AIM OF THE TASK:
The answer must consist of each line below that contains the string "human".

Stored data entries:
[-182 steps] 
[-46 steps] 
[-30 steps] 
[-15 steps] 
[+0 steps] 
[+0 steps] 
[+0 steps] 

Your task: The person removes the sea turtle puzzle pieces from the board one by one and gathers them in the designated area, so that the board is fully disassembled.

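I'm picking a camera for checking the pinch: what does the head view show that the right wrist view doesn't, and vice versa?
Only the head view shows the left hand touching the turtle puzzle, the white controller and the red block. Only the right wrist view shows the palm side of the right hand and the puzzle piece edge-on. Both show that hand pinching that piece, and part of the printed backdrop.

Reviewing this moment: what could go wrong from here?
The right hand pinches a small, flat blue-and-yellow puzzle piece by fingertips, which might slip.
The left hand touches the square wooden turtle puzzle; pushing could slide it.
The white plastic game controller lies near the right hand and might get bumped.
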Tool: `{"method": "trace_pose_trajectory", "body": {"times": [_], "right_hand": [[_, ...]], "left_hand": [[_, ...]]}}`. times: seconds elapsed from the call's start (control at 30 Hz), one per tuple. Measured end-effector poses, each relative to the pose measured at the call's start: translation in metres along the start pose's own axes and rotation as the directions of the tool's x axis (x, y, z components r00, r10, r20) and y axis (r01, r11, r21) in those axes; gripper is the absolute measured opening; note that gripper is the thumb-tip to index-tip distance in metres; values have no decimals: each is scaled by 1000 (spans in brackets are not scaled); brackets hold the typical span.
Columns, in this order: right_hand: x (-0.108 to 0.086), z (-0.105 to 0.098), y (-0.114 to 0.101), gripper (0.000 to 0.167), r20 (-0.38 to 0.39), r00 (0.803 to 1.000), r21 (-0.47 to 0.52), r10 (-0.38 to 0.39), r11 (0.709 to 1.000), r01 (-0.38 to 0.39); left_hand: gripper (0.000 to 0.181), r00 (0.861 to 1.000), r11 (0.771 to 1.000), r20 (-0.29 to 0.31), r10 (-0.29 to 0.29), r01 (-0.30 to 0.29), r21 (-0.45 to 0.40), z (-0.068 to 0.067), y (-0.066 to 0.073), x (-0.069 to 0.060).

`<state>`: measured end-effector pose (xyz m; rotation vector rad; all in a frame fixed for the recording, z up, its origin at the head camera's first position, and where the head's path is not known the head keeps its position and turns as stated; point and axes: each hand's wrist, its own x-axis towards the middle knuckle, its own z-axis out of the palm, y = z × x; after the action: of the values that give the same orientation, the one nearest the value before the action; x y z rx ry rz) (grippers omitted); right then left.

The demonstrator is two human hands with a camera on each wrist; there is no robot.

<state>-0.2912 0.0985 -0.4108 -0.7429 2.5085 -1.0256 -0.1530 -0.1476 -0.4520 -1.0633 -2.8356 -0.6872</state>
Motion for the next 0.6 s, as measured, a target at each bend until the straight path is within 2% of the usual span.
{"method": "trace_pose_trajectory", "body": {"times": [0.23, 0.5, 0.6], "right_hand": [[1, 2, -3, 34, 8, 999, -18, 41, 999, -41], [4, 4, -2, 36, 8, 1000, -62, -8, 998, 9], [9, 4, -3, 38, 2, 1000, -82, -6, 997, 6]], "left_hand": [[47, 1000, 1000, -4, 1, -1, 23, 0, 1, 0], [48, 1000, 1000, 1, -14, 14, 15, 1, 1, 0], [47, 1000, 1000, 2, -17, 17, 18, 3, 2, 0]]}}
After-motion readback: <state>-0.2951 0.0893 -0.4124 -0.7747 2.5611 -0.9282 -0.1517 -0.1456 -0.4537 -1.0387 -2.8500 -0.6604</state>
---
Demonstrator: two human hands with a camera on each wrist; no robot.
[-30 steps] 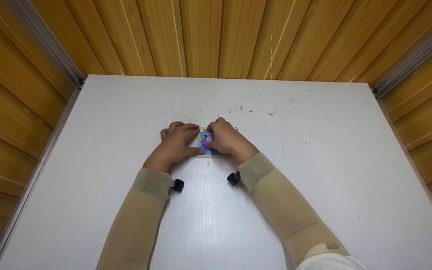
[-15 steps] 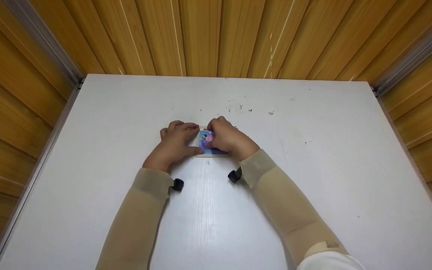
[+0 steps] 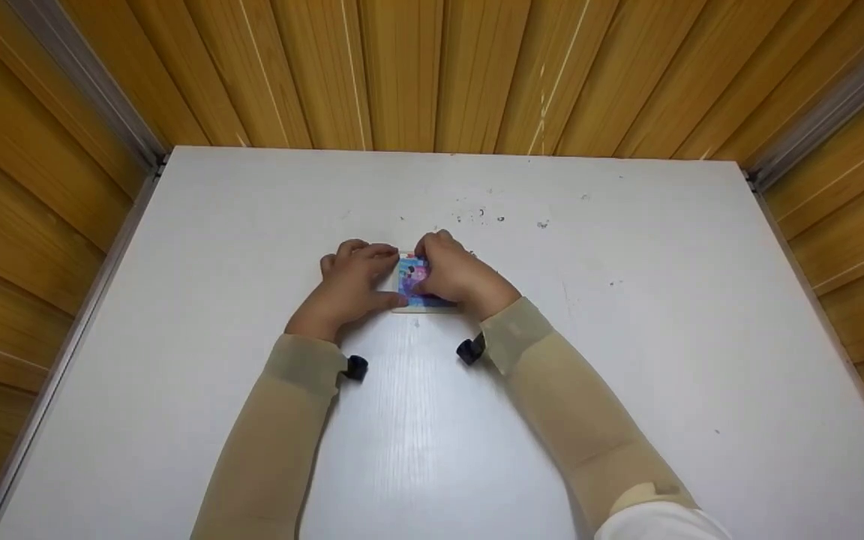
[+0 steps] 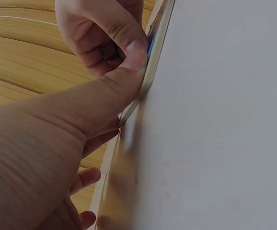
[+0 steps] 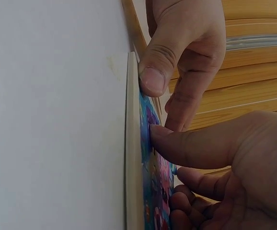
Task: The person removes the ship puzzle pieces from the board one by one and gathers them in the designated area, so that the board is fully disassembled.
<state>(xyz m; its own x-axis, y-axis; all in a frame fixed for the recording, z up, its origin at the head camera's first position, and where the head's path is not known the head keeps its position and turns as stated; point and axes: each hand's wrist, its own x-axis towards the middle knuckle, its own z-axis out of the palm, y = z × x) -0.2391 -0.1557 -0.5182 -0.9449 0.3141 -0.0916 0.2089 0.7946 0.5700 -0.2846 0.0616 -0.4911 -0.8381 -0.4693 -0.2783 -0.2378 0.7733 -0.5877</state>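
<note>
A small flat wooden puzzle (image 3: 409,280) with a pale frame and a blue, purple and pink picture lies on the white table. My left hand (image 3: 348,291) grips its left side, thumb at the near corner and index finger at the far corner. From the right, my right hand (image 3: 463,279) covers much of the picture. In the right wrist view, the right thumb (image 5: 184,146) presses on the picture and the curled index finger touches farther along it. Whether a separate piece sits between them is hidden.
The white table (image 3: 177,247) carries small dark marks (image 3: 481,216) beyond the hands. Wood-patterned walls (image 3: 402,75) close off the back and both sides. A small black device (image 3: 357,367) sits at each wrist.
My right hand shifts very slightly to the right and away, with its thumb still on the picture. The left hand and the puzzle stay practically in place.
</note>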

COMPLETED TASK:
The demonstrator is two human hands with a camera on each wrist; there is no robot.
Demonstrator: two human hands with a camera on each wrist; no robot.

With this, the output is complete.